**WHAT IS REQUIRED**
In the entries below, find every line with "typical" and copy it.

**DATA FOR THIS TASK**
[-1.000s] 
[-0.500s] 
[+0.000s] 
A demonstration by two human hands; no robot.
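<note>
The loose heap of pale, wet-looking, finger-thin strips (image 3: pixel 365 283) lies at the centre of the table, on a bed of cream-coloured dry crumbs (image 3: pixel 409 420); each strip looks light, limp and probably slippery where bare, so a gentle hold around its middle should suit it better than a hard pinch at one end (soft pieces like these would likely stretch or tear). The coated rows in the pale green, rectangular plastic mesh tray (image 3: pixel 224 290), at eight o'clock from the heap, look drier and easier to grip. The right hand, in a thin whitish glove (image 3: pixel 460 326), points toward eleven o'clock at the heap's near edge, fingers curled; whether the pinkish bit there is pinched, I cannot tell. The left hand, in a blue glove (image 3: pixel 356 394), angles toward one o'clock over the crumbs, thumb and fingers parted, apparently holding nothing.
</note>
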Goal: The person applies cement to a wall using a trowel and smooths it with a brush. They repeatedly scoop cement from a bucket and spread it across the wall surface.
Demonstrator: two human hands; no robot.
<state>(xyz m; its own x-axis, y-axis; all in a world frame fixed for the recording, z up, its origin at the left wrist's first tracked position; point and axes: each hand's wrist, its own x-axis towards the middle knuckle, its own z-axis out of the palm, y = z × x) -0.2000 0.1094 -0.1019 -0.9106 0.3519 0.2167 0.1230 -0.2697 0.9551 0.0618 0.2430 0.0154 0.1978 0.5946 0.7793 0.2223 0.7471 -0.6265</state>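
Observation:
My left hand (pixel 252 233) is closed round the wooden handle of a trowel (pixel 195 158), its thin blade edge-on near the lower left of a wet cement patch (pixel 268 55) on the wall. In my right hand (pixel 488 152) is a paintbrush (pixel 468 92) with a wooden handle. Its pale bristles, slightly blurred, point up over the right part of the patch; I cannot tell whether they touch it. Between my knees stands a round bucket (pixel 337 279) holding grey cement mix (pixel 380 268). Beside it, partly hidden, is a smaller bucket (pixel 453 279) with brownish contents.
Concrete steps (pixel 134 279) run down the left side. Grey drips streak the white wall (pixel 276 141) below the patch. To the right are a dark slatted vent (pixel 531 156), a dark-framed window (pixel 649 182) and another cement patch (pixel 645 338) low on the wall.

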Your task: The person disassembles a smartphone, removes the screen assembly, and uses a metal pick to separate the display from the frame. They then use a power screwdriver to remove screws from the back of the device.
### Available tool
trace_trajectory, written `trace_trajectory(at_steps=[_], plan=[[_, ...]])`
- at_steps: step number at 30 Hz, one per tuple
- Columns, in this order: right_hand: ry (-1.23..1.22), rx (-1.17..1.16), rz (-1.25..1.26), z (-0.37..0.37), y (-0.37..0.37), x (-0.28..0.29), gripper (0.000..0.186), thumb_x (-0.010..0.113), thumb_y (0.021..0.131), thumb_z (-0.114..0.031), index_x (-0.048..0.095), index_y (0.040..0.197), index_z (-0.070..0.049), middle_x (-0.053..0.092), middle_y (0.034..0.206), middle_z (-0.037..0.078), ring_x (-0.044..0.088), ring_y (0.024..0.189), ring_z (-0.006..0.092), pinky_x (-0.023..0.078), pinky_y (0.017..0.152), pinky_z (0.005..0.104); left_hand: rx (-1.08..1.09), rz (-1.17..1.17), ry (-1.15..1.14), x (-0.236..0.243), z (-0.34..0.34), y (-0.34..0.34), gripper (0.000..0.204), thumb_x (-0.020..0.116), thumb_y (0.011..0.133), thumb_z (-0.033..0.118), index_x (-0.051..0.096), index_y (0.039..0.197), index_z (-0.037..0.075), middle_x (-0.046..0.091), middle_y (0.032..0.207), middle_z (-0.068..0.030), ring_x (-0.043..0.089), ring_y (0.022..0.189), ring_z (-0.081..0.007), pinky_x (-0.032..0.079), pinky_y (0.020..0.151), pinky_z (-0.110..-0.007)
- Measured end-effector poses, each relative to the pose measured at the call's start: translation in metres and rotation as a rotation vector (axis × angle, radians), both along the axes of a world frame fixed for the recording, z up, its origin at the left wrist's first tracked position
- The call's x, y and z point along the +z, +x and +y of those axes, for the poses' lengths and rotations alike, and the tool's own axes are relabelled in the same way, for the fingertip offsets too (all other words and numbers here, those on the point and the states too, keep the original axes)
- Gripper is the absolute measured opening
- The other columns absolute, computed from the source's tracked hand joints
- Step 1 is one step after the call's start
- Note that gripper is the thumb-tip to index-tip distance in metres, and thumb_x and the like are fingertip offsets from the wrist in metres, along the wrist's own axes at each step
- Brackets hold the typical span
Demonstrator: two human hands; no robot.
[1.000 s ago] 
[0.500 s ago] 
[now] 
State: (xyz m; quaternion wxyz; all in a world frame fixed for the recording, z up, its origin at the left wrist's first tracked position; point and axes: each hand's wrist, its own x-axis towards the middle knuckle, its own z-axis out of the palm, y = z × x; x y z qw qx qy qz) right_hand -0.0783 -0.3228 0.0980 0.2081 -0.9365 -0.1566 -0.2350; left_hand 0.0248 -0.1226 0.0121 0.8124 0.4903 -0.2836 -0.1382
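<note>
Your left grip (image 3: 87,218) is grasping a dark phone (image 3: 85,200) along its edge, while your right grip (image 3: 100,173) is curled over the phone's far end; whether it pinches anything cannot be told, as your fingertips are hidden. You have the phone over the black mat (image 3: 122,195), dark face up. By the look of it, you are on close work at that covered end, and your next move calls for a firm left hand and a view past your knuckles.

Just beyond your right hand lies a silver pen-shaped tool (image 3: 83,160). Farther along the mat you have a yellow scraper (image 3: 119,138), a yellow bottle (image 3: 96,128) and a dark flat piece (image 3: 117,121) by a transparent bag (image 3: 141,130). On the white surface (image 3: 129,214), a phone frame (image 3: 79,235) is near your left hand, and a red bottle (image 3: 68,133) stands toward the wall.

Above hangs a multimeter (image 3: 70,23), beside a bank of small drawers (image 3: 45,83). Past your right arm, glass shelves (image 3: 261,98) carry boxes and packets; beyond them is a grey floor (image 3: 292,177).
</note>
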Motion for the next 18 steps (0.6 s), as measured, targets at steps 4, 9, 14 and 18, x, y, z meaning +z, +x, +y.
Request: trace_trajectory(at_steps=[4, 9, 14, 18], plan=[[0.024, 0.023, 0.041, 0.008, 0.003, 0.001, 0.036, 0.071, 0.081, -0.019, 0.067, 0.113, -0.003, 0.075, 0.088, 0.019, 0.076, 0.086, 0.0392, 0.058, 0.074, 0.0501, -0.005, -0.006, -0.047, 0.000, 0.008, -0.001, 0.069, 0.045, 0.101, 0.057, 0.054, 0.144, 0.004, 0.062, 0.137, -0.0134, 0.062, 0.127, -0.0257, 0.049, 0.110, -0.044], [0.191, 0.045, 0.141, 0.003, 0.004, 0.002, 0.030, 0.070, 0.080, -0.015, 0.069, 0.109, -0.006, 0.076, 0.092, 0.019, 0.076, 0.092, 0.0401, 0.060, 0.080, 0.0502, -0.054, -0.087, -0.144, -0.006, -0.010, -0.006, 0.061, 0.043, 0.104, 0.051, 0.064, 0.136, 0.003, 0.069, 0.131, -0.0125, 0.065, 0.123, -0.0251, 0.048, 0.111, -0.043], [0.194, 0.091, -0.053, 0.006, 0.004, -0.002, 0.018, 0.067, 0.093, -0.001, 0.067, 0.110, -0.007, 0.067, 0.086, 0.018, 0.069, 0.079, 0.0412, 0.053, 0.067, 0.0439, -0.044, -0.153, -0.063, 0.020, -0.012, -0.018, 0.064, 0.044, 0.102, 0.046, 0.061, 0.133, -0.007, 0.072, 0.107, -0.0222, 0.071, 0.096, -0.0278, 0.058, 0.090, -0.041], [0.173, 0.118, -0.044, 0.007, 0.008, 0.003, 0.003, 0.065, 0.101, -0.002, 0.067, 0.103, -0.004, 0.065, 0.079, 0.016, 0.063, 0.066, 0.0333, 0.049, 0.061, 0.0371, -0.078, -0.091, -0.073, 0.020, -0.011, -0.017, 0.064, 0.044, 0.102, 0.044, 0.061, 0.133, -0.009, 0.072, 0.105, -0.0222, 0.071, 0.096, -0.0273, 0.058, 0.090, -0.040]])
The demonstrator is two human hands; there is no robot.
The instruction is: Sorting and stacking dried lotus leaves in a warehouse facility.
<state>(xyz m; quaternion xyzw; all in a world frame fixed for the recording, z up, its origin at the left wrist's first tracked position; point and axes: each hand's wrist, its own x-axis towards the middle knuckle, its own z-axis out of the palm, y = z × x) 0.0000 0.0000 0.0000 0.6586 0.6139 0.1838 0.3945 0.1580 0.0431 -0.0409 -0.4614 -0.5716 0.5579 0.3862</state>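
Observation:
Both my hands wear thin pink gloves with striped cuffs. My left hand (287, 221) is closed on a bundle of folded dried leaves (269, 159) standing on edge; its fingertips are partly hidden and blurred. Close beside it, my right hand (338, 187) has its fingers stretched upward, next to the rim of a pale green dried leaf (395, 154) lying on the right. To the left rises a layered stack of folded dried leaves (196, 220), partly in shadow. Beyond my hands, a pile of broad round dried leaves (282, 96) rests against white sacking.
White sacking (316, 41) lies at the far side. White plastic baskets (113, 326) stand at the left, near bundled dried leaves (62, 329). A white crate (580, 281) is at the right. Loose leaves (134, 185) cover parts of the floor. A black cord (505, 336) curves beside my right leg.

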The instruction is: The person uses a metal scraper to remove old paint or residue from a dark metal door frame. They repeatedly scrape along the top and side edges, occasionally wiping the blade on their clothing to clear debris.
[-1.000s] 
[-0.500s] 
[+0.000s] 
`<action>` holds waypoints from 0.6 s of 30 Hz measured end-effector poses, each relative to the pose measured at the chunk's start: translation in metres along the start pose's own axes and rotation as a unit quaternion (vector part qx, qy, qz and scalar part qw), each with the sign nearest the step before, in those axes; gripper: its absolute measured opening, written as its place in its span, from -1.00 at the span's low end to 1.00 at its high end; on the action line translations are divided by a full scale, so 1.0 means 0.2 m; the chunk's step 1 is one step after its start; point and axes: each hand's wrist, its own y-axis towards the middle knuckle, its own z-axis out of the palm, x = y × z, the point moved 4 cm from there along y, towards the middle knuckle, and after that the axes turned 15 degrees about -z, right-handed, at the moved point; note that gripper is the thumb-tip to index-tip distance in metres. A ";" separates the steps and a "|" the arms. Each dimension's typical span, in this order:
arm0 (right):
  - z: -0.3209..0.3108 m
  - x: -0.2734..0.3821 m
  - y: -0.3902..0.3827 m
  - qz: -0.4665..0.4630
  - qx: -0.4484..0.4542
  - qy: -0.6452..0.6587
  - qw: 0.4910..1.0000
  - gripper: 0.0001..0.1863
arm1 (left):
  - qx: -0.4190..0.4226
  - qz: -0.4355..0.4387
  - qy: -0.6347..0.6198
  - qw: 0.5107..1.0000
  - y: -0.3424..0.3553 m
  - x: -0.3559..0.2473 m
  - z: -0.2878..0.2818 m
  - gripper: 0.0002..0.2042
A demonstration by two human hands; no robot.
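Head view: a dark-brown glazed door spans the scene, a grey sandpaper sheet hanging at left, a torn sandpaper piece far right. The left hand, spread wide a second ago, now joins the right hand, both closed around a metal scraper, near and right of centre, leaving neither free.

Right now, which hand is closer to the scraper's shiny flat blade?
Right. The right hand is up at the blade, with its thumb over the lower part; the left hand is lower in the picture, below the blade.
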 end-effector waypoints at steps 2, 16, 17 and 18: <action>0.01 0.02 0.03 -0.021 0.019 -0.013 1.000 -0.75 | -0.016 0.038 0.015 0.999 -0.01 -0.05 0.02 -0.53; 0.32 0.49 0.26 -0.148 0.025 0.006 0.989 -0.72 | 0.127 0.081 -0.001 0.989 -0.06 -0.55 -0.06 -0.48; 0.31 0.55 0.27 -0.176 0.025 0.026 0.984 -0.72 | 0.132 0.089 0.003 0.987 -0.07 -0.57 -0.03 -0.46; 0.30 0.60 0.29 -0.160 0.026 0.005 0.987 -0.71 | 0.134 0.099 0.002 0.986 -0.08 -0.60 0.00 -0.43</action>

**THE ANSWER**
- Brackets hold the typical span
`<action>` holds waypoints from 0.6 s of 30 Hz measured end-effector poses, each relative to the pose measured at the chunk's start: translation in metres along the start pose's own axes and rotation as a unit quaternion (vector part qx, qy, qz and scalar part qw), each with the sign nearest the step before, in those axes; gripper: its absolute measured opening, written as its place in its span, from -1.00 at the span's low end to 1.00 at its high end; on the action line translations are divided by a full scale, so 1.0 means 0.2 m; the chunk's step 1 is one step after its start; point and axes: each hand's wrist, its own y-axis towards the middle knuckle, its own z-axis out of the palm, x = y × z, the point moved 4 cm from there along y, towards the middle knuckle, and after that the axes turned 15 degrees about -z, right-handed, at the moved point; note that gripper is the thumb-tip to index-tip distance in metres. A ";" separates the steps and a "|" the arms. Each dimension's typical span, in this order:

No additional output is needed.